6 kişi de ortak olabilir
Büyükbaş bir kurbanlığın hissedar sayısının kesinlikle 3, 5, 7 üzere tekli sayılarda olması gerektiği anlayışı hakikat değildir.
Bir büyükbaş hayvana yedi kişi ortak olabildiği üzere altı kişi de ortak olabilir.
Değerli olan her birinin payının yedide birden az olmamasıdır.

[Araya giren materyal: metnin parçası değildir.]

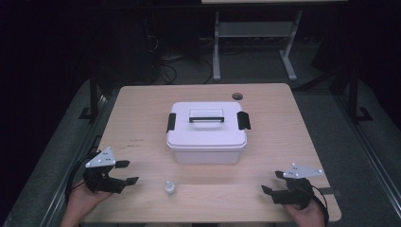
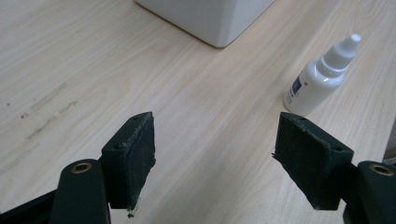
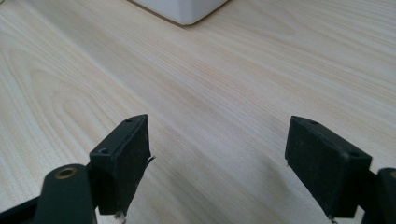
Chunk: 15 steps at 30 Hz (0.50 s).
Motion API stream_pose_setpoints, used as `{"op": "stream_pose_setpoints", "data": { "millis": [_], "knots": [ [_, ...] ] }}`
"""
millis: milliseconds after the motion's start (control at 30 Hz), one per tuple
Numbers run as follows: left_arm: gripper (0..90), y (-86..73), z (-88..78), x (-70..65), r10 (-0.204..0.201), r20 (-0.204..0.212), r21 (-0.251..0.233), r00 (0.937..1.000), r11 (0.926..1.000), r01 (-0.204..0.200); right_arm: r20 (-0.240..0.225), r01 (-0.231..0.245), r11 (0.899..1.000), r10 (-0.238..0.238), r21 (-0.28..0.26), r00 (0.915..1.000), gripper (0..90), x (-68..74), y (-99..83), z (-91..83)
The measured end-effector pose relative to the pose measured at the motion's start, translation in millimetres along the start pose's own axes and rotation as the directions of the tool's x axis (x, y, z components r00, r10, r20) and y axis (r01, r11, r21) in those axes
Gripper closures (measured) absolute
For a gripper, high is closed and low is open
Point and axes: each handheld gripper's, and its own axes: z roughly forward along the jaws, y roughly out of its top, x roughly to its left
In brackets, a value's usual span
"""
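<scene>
Left gripper [image 1: 126, 172] jaws spread wide (nothing held), small white dropper bottle [image 1: 170, 188] near it, right gripper [image 1: 273, 181] likewise agape, lidded white box [image 1: 206, 132] mid-table, seemingly latched.

The white box [image 2: 208, 18] runs off the top edge in the left gripper view, just a corner there. The dropper bottle [image 2: 321, 77] label print is too small to read. Forearms cut off at the high view's bottom.
</scene>
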Motion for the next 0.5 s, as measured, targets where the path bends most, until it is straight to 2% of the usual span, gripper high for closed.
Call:
{"op": "stream_pose_setpoints", "data": {
  "millis": [233,500],
  "knots": [
    [28.2,18.5,-6.1,0.9,0.038,0.015,0.025,0.9992,0.9989,-0.039,0.002,0.010,1.000,-0.010,-0.004,1.0000,21.5,2.1,0.3,-1.6],
    [28.0,38.1,-5.7,-3.8,0.092,0.033,0.073,0.9952,0.9929,-0.094,-0.007,0.018,1.000,-0.018,-0.004,0.9998,21.4,5.9,-0.5,-1.5]
  ]
}}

Kapak atmak üzere alametler
Kurbanlık hayvanın gerekli yaşını tamamladığı halde şimdi kapak atmamış (sığır cinsi hayvanlarda ön kesici süt dişlerinin dökülüp kalıcı ön kesici dişleri çıkmamış) ise kurban edilemeyeceği halindeki anlayış hakikat değildir.
Yaşının tam olarak tespit edilemediği durumlarda ise kapak atmak üzere alametlere prestij edilebilir.
Kurban etinin 7 yoksula dağıtılması anlayışı da hakikat değil
Kurban etlerinin kesinlikle yedi yoksula dağıtılması gerektiği halindeki anlayış gerçek değildir.
Kişi udhiyye kurbanını kestikten sonra bunun bir kısmını muhtaçlık sahiplerine, bir kısmını akraba ve komşularına verdikten sonra geriye kalan kısmını kendi konutu için kullanabilir.
Bu karar adak olmayan udhiyye kurbanlarıyla ilgilidir.
Allah isteği için kurban kesmek…
Vekaletle kurban kesen kuruluşların da udhiyye kurbanlarının etlerini kelam verdikleri yerlerin dışına dağıtmamaları, vekalete alışılmamış davranmamaları gerekir.
Kurbanlık hayvana ortak olanların kimilerinin adak yahut akika niyetiyle kurbana iştirak etmesinin kurbana mani olduğu biçimindeki anlayış kusurludur. Ortakların her birinin niyetinin Allah isteği için kurban kesmek olması, kurbanın geçerli olması için kafidir.”